- Born: 13 January 1990 (age 36)
- Origin: Beheira Governorate, Egypt
- Genres: Arabic music
- Occupations: Singer, entertainer
- Years active: –present

= Yasmin Ali =

Yasmin Ali (ياسمين علي; born 13 January 1990) is an Egyptian singer, who works as a soloist in the Egyptian Opera House and is an actress in the actor Muhammad Sobhi's acting squad.

== Early life ==
Yasmin was born in Mahmudiya, Beheira, and was raised in Sidi Gaber, Alexandria. She has been singing since childhood.
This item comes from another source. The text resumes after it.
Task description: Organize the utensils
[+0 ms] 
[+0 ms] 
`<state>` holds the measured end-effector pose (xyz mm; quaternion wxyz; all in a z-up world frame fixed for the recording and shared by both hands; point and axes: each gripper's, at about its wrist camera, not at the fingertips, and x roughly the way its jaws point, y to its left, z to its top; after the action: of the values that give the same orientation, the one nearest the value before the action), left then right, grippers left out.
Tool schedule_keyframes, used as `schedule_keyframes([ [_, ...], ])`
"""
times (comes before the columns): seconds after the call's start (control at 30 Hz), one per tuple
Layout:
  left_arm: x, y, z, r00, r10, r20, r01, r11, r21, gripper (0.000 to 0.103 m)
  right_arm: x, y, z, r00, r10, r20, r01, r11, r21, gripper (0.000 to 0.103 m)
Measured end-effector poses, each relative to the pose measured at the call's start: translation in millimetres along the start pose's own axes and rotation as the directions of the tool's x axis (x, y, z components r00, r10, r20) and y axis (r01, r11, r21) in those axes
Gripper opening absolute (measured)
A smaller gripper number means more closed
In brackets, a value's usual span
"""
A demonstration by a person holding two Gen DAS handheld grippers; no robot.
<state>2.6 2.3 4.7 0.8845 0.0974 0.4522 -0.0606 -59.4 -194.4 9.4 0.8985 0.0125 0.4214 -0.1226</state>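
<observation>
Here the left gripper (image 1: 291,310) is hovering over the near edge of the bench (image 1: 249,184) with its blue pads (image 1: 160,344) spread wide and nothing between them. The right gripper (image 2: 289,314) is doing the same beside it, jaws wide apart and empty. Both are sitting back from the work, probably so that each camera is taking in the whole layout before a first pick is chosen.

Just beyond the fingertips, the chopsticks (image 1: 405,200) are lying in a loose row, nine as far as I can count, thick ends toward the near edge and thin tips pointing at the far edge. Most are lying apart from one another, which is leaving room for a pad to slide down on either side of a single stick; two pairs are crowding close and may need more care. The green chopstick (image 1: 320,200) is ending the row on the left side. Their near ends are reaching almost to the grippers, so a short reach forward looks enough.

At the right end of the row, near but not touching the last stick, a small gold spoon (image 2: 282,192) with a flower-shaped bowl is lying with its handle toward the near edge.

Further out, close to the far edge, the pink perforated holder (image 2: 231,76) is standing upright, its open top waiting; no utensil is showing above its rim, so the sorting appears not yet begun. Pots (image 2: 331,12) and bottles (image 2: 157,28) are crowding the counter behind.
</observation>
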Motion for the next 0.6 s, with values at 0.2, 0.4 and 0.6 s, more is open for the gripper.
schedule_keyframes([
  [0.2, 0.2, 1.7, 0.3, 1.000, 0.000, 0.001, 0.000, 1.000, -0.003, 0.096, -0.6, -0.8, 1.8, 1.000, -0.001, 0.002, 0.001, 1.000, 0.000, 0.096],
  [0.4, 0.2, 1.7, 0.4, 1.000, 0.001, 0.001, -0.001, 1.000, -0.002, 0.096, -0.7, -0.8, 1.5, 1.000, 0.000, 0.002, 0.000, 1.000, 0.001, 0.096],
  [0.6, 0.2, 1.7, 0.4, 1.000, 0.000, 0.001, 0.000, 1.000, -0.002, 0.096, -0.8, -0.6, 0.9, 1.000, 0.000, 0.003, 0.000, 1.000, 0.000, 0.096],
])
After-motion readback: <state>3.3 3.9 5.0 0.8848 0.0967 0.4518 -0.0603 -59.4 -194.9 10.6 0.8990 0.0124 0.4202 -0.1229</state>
Her first concert, at the age of 8, was at the opening of the Anfoushi Culture Palace, after which she entered the Institute of Arab Music for one year.

=== Artworks ===
- Yamiat Wanis Series ( Singer – Actress)
- El Hykaiah Song (lyrics by Ahmed Hasan)
- Etkhalaana doaaf (song)
- Hob zaman (song)

== Awards ==
- Best Voice Award at the level of the schools of the Republic (1996 and 1997).
- Best Song Award for Quds (1996) at the Festival of Culture Palaces at the Republic level.
- Dr. Ahmed Zewail Award (Artistic Creativity Award as Best Voice in the Cairo Opera House) 2006.